CHRIS: Wszyscy jesteśmy już ludźmi po czterdziestce. Nasze inspiracje więc to przede wszystkich thrashowe, oraz death metalowe zespoły, grające w latach dziewięćdziesiątych. Będą to więc takie formacje, jak Slayer, Deicide, Death, Obituary, Sepultura, Dismember, Carcass i wiele, wiele innych…
Do jakiego odbiorcy przede wszystkim skierowaliście “V”? Kto waszym zdaniem powinien zwrócić szczególną uwagę na tę płytę?
BUTCH: Fani wspomnianych przez Chrisa zespołów powinni docenić zawartość płyty “V”. Ta płyta wyszła niedawno, 20 lutego 2020 roku. Ale myślę, że powinny też docenić ten album osoby, które chcą usłyszeć oryginalny zespół. Płytę “V” powinni docenić ludzie, którzy chcą usłyszeć nasz oryginalny sposób mieszania kilku rodzajów mocnej muzyki metalowej. Zawsze robimy to z brutalnością, energią i z zachowaniem swego rodzaju surowości w brzmieniu.

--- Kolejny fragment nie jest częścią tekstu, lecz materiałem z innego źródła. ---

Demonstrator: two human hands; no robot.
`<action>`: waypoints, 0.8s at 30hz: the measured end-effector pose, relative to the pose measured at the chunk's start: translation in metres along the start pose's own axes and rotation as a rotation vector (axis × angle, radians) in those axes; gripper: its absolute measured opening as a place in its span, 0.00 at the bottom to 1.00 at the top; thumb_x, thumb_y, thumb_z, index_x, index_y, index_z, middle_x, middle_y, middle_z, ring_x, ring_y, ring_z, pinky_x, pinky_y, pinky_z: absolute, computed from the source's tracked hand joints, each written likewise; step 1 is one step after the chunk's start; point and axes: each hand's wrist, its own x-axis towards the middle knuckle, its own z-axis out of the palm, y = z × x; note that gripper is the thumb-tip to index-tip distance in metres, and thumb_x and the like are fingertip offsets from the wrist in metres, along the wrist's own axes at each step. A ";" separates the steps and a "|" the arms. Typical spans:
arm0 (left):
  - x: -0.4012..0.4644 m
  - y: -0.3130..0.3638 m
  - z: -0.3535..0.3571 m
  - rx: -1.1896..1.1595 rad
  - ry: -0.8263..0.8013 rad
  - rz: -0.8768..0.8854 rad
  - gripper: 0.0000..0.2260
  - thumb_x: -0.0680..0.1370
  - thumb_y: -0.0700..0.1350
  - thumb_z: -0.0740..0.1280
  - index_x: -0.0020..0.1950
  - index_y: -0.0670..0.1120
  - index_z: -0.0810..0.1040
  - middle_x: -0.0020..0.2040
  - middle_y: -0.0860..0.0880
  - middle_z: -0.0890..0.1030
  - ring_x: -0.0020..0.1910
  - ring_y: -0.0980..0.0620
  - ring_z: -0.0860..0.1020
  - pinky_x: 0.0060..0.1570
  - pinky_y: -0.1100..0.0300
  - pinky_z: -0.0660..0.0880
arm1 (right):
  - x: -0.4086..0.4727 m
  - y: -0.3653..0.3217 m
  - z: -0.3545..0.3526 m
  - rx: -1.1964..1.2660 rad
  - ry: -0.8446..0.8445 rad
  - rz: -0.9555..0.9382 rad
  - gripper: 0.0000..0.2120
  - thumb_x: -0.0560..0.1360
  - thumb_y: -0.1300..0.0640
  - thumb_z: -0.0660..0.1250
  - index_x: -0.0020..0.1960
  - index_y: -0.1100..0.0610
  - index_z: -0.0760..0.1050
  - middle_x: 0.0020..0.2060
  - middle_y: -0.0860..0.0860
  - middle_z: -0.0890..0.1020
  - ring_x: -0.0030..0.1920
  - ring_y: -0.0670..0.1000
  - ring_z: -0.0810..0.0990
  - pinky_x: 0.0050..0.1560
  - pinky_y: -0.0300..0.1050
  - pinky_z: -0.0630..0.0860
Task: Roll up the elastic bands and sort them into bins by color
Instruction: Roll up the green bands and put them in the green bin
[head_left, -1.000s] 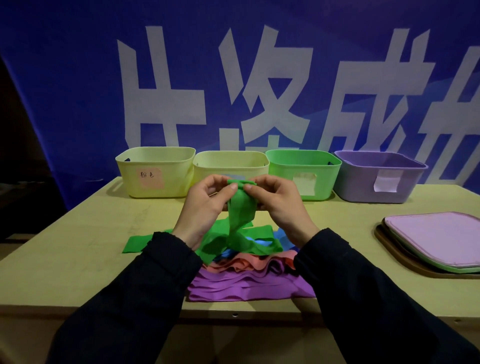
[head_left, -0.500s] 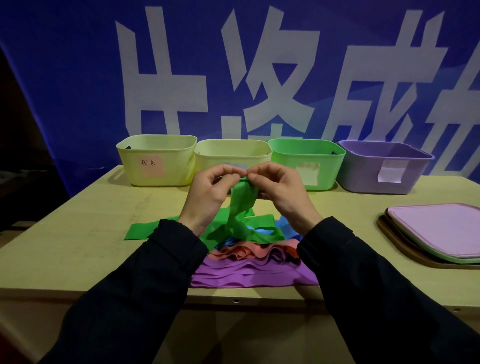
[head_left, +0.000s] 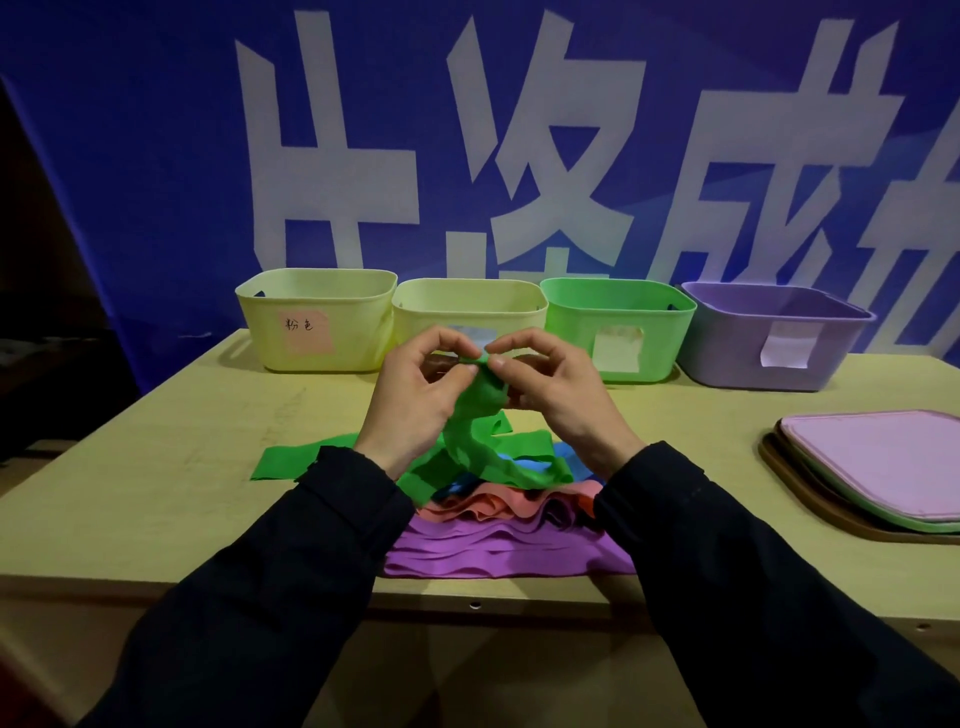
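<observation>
A blue banner (head_left: 156, 156) with large white Chinese characters, cut off at the frame edges, fills the upper half of the frame. Below it, four plastic bins stand in a row along the far edge of the pale wooden table (head_left: 156, 493): a pale yellow bin (head_left: 317, 319) with a pink note bearing two handwritten Chinese characters, a second pale yellow bin (head_left: 467, 306) whose label is mostly hidden by the hands, a green bin (head_left: 618, 327) with a blank pale note, and a purple bin (head_left: 769, 338) with a white note showing no legible writing.

At the frame's centre, the left hand (head_left: 415, 395) and right hand (head_left: 556, 389), both in dark sleeves, are raised with fingers curled, pinching the top end of a green elastic band (head_left: 478, 410). The band hangs down onto a pile of blue, salmon and purple bands (head_left: 493, 551) in the lower centre.

At the right edge lie stacked flat lids (head_left: 883, 467), pink uppermost.
</observation>
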 end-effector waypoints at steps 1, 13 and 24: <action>0.000 0.000 0.000 -0.003 -0.007 0.005 0.09 0.77 0.32 0.70 0.46 0.47 0.80 0.42 0.51 0.84 0.43 0.55 0.82 0.48 0.56 0.80 | 0.001 0.000 0.001 0.004 0.004 -0.003 0.04 0.78 0.66 0.69 0.51 0.59 0.80 0.39 0.58 0.83 0.38 0.49 0.82 0.43 0.44 0.81; -0.001 0.001 -0.007 -0.060 -0.007 0.007 0.08 0.78 0.33 0.71 0.48 0.47 0.82 0.42 0.51 0.86 0.44 0.55 0.84 0.47 0.62 0.79 | 0.006 0.006 -0.001 -0.071 0.031 -0.130 0.08 0.76 0.62 0.73 0.55 0.56 0.82 0.40 0.54 0.86 0.42 0.49 0.81 0.45 0.46 0.77; -0.011 0.012 0.002 0.041 0.095 -0.087 0.10 0.80 0.52 0.70 0.44 0.47 0.81 0.36 0.53 0.81 0.37 0.55 0.79 0.40 0.56 0.77 | -0.008 0.009 0.005 -0.628 0.304 -0.522 0.09 0.76 0.55 0.74 0.56 0.53 0.82 0.45 0.45 0.87 0.45 0.41 0.85 0.43 0.44 0.82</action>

CHRIS: Trzeba jeszcze wspomnieć o naszej wokalistce, Auré. Ona nie śpiewa tak, jak zazwyczaj robią to wokalistki, tylko jak rasowy, prawdziwy growler. Posłuchaj sobie kawałka “I & Me”. Auré śpiewa tam razem z Julienem Truchanem, który jest wokalistą zespołu Benighted. Możesz więc posłuchać ich śpiewu na dwa głosy. Rezultat jest po prostu niesamowity. To jest po prostu unikatowe. Brutalne, a zarazem wyjątkowe.
“V” wydaliście w lutym, czyli o promocji koncertowej właściwie nie było mowy… Co myślisz o tym, co się teraz dzieje?
CHRIS: To jest bardzo skomplikowane. Bardzo utrudnia działania wszystkim, utrudnia jakąkolwiek aktywność. Ale Akiavel jest silnym zespołem i dobrze sobie w tej sytuacji radzi. Nie tracimy czasu, nawet w momencie, kiedy nie możemy naszej płyty zaprezentować fanom metalu na koncertach. W sierpniu ukazał się nasz trzeci teledysk, będący częścią trylogii z albumu “V”, a teraz przygotowujemy coś nowego i fajnego, co będzie wydane pod koniec tego roku.
BUTCH: Przede wszystkim jednak bardzo mocno pracujemy nad naszym drugim albumem. Został on już w całości napisany. Powinien się więc ukazać w kwietniu, albo w maju 2021 roku. Czekajcie więc na tę płytę!